My hat is off to Brenly and Craig Counsell. Some might think, going a little further into that entire scenario, that Jay Bell's right-handed bat was part of the reasoning for not having the right-hander and left-hander following Matthews. If Jay Bell's bat was a contributing factor, wasn't it interesting that Jay wasn't used against Matthews to pinch-hit for Counsell? The idea there being that if Timlin comes to pitch to Miller and Brenly pinch-hits with a lefty and then Kline comes in to face the lefty, what La Russa didn't want was Bell pinch-hitting for the lefty against Kline. But he was running from a ghost cause Bell never appeared.

Also, part of the Diamondbacks' hope for advancement rests on Byung-Hyun Kim. It was particularly interesting to see the confidence Brenly showed in him and the fact he didn't panic and run to the phone when Kim seemed to have lost his composure and control. I think that display of confidence could pay large dividends as the Diamondbacks try to advance.

Kim is the guy he's going to go with. This is his first time up in the playoffs and you have to give him that stage. I thought that was good managing.

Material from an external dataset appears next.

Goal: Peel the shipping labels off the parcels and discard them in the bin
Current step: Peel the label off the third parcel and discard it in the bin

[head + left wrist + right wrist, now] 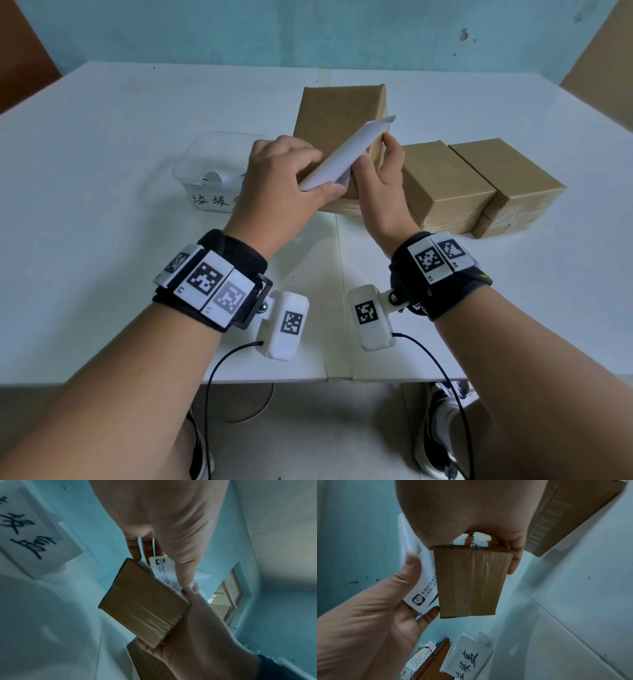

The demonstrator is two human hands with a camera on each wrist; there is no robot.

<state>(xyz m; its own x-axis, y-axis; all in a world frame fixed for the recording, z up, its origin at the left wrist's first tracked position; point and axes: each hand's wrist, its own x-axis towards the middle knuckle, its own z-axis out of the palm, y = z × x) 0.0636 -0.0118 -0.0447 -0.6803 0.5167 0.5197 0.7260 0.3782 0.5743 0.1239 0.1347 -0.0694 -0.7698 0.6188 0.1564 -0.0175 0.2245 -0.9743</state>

New York Mets manager Bobby Valentine has been keeping a close eye on each National League Division Series. He analyzes the Cardinal-Diamondbacks series for MLB.com, and offers some insight on the series between the Braves and the Astros, which was completed on Friday. His column will appear regularly throughout the playoffs. In lieu of payment for Valentine's work, MLB.com will be making a donation to the World Trade Center relief fund of Valentine's choice.